In that regard, the complaint detailed how the use of Doe pleadings was integral to the scam. By filing one lawsuit against one business, and then quickly adding a large number of Does, Brar was able to save on filing fees and ignore rules of joinder and venue.
The complaint also seeks penalties under Business and Professions Code section 17206, which provides for penalties of $2,500 “for each violation” of the unfair competition law. (We won’t dwell too much on the irony that Brar himself is the target of the very law which, according to the Attorney General’s complaint, he misused against others.) The complaint thus gave fair warning of an exposure of at least $2,500 times 1,500, which is $3.75 million, which is more than the $1,785,000 in the default judgment.
VI. Disposition
The order denying the set aside motion is affirmed. The default judgment, however, is hereby modified on appeal (as the court did in
National Diversified, supra,
Rylaarsdam, J., and Ikola, J., concurred.
A petition for a rehearing was denied December 27, 2005, and appellant’s petition for review by the Supreme Court was denied February 22, 2006, S140299.
Notes
The statute provides that a court “may, upon any terms as may be just, relieve a party or his or her legal representative from a judgment, dismissal, order, or other proceeding taken against him or her through his or her mistake, inadvertence, surprise, or excusable neglect.”

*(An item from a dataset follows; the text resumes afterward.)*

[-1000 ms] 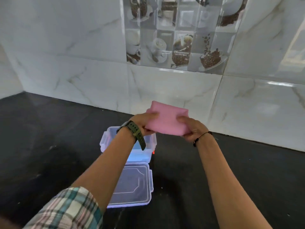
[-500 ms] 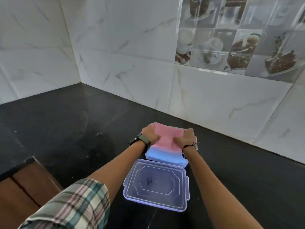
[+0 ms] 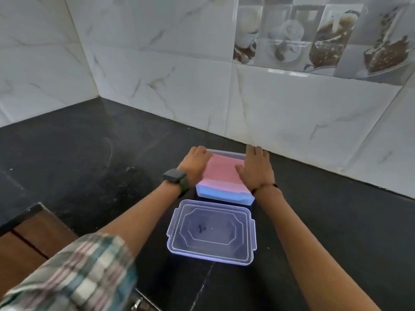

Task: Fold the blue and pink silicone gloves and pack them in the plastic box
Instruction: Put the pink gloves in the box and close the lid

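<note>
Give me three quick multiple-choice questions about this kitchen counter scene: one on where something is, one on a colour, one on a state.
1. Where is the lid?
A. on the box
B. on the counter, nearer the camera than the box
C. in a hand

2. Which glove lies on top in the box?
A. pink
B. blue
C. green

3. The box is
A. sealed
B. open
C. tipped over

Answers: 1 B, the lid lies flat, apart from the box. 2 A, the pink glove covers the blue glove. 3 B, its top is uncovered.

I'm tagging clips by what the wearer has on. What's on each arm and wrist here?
The left arm has a plaid sleeve in teal, pink and white pushed up past the elbow, and a dark square-faced watch on an olive strap. The right wrist wears a thin dark cord bracelet.
</note>
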A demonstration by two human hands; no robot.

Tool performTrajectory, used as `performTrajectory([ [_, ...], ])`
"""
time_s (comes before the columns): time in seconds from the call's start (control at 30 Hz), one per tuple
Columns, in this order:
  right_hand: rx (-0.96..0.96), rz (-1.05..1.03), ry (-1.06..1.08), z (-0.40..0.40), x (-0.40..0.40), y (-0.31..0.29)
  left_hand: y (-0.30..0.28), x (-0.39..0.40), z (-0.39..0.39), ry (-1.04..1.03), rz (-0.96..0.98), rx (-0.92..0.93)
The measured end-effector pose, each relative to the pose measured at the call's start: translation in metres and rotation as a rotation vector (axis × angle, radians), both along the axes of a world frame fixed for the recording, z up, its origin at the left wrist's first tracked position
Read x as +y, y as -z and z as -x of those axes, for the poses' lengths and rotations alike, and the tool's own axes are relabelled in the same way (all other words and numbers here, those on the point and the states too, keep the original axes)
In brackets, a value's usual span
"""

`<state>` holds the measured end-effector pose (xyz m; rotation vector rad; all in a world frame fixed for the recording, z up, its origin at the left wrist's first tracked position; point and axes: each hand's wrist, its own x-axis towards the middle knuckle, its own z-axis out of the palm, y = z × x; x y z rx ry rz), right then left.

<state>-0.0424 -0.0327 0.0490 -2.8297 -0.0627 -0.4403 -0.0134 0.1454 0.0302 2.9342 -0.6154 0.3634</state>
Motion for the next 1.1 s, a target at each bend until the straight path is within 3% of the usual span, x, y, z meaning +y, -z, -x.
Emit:
performTrajectory([
  [0.1,-0.259,0.036,-0.378,0.057,-0.031,0.023,0.023,0.053,0.046,0.291,-0.001,-0.213],
  [0.17,-0.122,0.247,-0.589,0.087,-0.053,0.046,0.040,0.084,0.074,0.459,-0.160,-0.164],
  [0.27,0.200,0.318,-0.675,0.100,-0.075,0.079,0.061,0.108,0.094,0.579,-0.361,-0.020],
  [0.37,0.223,0.339,-0.691,0.100,-0.076,0.087,0.072,0.112,0.096,0.572,-0.416,-0.001],
  [0.47,0.089,0.336,-0.714,0.100,-0.074,0.084,0.070,0.108,0.096,0.537,-0.305,-0.040],
  [0.53,0.035,0.266,-0.707,0.101,-0.076,0.085,0.073,0.108,0.097,0.504,-0.089,-0.044],
  [0.6,0.113,0.009,-0.596,0.105,-0.080,0.085,0.067,0.104,0.102,0.377,0.257,0.028],
  [0.67,0.236,-0.379,-0.426,0.109,-0.077,0.078,0.056,0.095,0.103,0.175,0.648,0.134],
  [0.73,0.192,-0.672,-0.290,0.103,-0.066,0.064,0.037,0.078,0.094,-0.021,0.973,0.250],
  [0.8,0.080,-0.834,-0.131,0.086,-0.053,0.049,0.016,0.057,0.074,-0.197,1.129,0.268],
  [0.9,-0.004,-0.830,0.090,0.041,-0.042,0.026,-0.007,0.027,0.036,-0.429,1.134,0.253],
  [1.1,0.240,-0.306,0.306,-0.021,-0.036,0.012,-0.015,-0.012,-0.028,-0.454,0.781,0.259],
])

We express no opinion as to whether Brar’s most recent litigation is, in substance, violative of the injunction which is the subject of this appeal and therefore substantively unfair competition litigation in a different form.
Shakedown is our word, but the complaint itself contains equally strong allegations of extortionate behavior. E.g., “Defendants are actually in the business of extracting money, primarily from small businesses, under the guise of purporting to enforce consumer protection laws by engaging in the scheme described in paragraphs 11 through 23 below.” The complaint also avers that the defendants have engaged in a “settlement scam” with the businesses who are sued.